WHAT THIS TASK INVOLVES:
List every line in this data where the string "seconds" occurs.

PROVIDED MATERIAL:
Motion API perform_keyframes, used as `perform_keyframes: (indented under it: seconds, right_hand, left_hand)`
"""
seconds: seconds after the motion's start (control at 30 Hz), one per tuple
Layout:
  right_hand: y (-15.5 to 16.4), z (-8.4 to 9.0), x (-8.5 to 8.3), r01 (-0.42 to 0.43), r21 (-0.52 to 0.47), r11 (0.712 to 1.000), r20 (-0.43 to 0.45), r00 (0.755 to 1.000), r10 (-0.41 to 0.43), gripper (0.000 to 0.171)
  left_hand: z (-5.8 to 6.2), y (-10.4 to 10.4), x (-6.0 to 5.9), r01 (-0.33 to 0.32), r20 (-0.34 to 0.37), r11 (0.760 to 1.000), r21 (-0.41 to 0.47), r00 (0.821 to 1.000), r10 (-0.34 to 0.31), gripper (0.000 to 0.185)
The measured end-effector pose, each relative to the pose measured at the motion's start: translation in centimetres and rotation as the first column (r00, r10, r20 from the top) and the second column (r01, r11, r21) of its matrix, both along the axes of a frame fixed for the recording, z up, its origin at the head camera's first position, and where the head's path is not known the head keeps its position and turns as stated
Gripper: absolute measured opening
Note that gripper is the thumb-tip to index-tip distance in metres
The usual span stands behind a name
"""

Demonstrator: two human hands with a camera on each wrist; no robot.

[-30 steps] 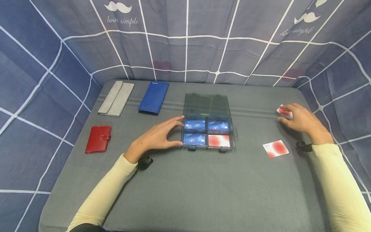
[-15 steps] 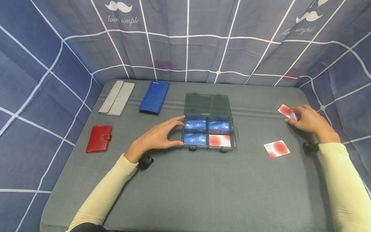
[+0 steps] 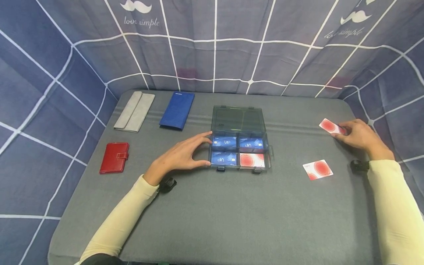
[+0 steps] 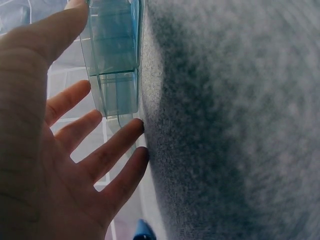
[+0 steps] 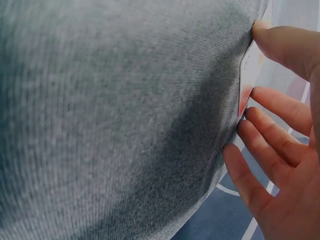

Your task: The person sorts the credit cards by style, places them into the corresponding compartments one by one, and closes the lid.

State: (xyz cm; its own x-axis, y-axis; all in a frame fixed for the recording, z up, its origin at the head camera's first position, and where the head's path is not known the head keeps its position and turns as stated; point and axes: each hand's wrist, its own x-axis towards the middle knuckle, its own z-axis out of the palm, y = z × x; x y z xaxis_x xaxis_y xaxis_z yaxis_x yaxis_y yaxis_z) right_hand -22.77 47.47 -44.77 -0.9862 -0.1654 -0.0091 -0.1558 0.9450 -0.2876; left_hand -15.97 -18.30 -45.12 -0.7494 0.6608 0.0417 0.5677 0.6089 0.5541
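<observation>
A transparent dark divided box (image 3: 238, 150) lies with its lid (image 3: 238, 119) folded back. Inside show blue VIP cards (image 3: 224, 142) and a red-and-white card (image 3: 252, 160). My left hand (image 3: 181, 154) is at the box's left side, its thumb and fingers spread; in the left wrist view the thumb tip is against the box wall (image 4: 112, 55). At the far right my right hand (image 3: 361, 136) holds the right end of another red-and-white card (image 3: 328, 126) between thumb and fingers, low over the table. A third such card (image 3: 318, 169) lies flat nearer to me.
At the back left lie a grey folding case (image 3: 134, 112) and a blue booklet-like cover (image 3: 177, 110). A red wallet (image 3: 114, 158) with a strap is in front of them. Checked blue cloth (image 3: 232, 62) walls the grey table (image 3: 232, 213) at the back and sides.
My right hand has shifted right along the far card toward its right end, leaving more of its red print uncovered. My left hand stays at the box.
</observation>
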Motion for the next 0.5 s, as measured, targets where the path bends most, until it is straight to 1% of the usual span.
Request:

ANSWER BELOW:
Motion API perform_keyframes, used as `perform_keyframes: (indented under it: seconds, right_hand, left_hand)`
seconds: seconds after the motion's start (control at 30 Hz), one per tuple

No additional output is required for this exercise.